Dataset entries:
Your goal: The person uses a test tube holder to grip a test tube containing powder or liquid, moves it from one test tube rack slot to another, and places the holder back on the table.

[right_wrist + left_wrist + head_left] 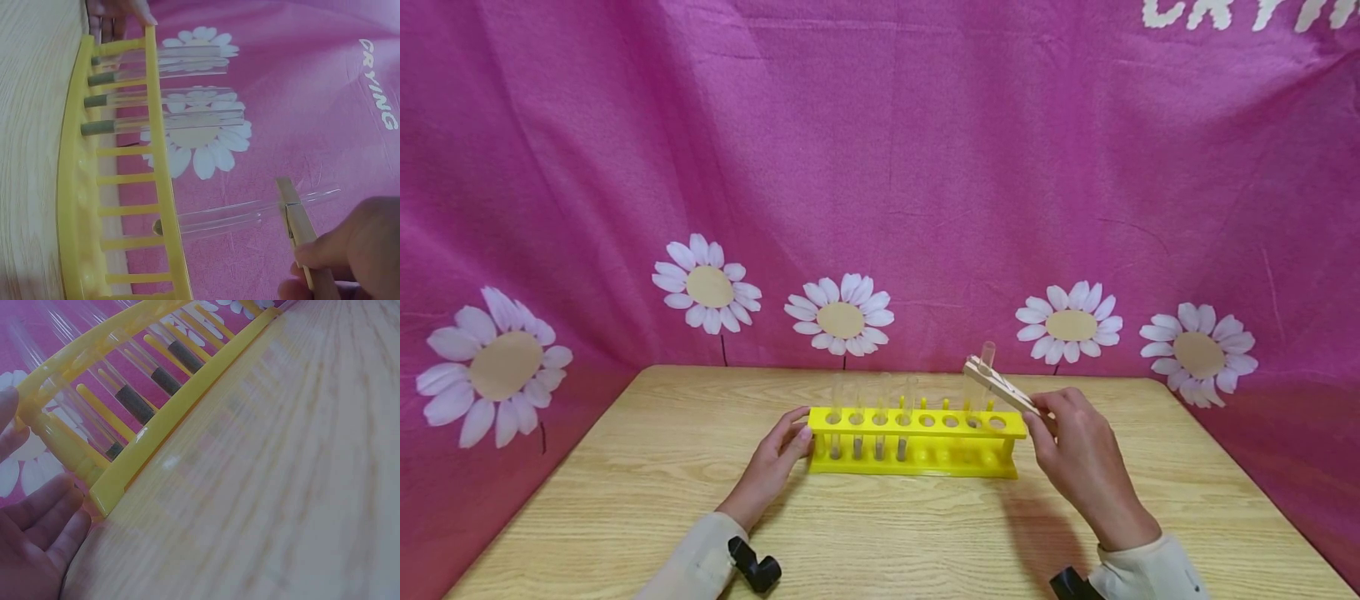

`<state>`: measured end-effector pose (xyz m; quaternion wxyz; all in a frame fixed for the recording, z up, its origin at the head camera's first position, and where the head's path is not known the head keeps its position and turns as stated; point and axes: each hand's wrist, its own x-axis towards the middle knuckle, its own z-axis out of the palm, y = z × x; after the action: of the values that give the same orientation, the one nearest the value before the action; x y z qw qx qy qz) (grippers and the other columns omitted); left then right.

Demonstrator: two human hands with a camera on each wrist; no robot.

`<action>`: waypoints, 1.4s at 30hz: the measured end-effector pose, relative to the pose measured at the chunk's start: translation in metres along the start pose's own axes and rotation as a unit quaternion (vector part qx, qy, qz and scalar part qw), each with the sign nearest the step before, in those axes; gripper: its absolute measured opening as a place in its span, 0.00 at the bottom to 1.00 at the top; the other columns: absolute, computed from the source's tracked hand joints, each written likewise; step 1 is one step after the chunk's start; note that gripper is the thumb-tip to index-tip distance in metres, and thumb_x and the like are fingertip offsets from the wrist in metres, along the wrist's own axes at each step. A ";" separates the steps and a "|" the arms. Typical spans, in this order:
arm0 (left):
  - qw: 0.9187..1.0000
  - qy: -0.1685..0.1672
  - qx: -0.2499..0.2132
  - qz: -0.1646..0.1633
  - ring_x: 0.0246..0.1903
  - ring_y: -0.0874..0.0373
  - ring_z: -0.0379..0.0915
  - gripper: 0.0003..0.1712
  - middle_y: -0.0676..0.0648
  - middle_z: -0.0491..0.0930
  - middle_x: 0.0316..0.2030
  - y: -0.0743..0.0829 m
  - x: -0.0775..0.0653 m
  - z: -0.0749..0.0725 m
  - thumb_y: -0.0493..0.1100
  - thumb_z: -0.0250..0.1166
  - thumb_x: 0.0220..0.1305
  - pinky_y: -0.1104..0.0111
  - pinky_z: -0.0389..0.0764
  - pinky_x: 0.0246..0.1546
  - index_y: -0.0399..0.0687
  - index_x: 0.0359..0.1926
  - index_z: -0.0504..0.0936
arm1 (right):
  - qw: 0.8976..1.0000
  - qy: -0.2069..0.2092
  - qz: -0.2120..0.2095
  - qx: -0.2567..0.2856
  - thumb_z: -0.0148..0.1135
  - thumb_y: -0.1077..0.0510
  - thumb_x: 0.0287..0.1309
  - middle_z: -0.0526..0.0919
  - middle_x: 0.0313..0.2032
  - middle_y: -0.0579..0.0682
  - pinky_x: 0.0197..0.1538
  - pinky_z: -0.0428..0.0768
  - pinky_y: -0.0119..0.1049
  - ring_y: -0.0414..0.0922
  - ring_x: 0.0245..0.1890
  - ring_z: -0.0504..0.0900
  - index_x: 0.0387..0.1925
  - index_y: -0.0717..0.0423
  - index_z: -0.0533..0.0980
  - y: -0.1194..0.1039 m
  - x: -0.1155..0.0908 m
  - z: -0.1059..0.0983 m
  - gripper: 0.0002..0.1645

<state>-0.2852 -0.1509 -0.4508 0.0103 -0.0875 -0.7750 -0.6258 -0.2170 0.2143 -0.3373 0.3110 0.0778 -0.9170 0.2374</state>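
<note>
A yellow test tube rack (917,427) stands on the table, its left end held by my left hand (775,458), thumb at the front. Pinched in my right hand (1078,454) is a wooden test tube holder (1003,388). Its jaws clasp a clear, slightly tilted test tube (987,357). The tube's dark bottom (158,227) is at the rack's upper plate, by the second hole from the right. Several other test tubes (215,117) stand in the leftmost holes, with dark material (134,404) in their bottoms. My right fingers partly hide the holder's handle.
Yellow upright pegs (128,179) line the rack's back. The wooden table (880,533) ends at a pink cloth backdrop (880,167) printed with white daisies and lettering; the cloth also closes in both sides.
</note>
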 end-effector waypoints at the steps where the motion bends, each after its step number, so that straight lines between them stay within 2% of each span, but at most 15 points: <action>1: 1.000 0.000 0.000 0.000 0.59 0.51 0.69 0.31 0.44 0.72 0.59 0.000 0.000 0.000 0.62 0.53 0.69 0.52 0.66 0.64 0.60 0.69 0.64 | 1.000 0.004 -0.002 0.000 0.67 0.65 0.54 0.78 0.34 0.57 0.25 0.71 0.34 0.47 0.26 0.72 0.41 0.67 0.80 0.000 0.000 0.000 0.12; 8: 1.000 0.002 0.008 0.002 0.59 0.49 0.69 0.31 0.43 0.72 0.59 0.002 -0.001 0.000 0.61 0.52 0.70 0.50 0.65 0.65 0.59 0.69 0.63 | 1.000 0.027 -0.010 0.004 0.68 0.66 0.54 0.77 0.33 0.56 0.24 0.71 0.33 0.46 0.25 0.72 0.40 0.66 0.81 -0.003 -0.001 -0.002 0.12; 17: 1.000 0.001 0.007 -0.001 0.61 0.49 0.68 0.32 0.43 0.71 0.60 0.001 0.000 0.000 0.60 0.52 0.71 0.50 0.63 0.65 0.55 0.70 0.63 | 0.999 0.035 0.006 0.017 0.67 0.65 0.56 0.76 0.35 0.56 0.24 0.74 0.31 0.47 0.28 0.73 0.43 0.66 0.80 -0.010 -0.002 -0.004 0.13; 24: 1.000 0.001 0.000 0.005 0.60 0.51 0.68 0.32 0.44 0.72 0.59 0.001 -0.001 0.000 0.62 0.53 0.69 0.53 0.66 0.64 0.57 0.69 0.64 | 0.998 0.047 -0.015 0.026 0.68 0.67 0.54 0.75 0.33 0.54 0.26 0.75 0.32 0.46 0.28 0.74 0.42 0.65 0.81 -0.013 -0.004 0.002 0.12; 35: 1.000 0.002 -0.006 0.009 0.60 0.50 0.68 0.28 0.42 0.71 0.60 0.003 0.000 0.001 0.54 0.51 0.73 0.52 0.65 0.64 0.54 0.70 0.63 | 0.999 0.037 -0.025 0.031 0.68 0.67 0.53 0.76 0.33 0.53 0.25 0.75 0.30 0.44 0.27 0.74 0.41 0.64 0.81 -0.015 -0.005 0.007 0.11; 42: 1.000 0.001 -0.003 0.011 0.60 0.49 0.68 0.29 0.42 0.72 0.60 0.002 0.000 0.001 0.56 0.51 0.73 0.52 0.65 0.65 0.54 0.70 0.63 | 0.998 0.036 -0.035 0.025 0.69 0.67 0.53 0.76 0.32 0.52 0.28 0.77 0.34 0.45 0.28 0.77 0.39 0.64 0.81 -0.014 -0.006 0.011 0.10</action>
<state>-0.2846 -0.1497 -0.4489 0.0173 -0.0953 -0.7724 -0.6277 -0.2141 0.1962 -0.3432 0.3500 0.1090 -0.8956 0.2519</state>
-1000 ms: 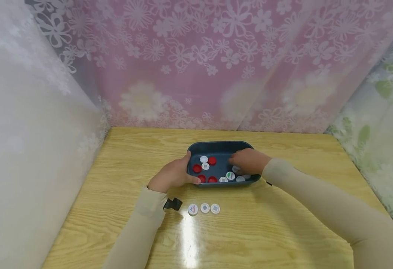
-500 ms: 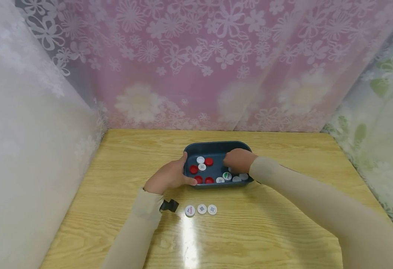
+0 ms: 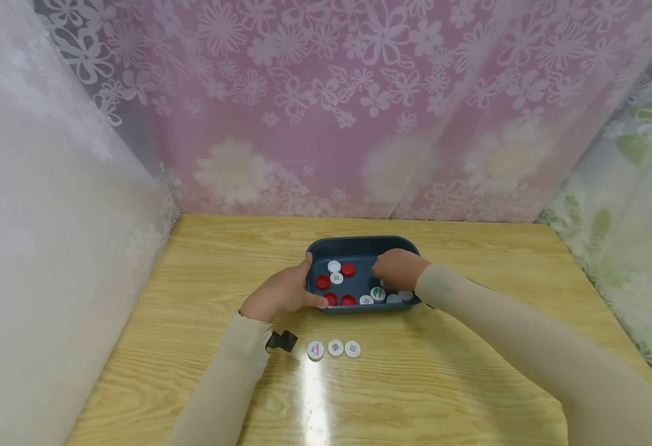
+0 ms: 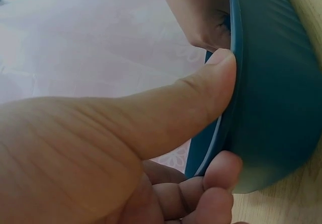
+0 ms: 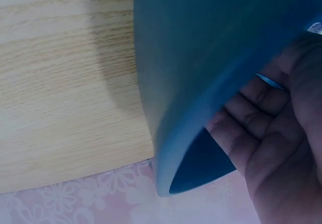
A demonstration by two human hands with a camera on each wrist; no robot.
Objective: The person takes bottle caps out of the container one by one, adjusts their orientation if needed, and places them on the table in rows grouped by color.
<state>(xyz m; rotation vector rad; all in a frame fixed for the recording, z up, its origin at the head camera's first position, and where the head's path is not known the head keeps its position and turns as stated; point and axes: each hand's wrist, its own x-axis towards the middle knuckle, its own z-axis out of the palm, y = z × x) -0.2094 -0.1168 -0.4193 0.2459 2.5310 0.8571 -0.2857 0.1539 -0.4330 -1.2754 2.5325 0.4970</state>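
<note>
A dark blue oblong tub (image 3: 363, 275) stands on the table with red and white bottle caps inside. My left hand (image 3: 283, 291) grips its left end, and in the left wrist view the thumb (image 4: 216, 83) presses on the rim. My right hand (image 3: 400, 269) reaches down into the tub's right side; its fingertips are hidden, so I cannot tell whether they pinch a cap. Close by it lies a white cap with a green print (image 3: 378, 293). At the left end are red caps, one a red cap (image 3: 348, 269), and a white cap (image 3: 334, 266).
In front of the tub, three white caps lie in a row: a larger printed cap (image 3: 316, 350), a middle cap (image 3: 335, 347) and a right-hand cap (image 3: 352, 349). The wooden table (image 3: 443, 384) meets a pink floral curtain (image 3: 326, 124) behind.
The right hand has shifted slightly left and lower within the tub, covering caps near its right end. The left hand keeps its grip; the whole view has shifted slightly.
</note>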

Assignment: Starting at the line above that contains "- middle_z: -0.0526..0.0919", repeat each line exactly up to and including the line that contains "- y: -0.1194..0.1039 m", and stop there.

Result for this exercise:
  - middle_z: -0.0526..0.0919
  - middle_x: 0.0313..0.2032
  - middle_y: -0.0579..0.0682
  - pinky_x: 0.0197..0.1538
  - pinky_z: -0.0428..0.0768
  - pinky_y: -0.0119..0.1049
  - ring_y: -0.0414..0.0922
  - ring_x: 0.0245..0.1890
  - ring_z: -0.0504..0.0900
  - index_x: 0.0387..0.1925
  - index_y: -0.0717..0.0423
  - index_z: -0.0533..0.0980
  - y: -0.1194..0.1039 m

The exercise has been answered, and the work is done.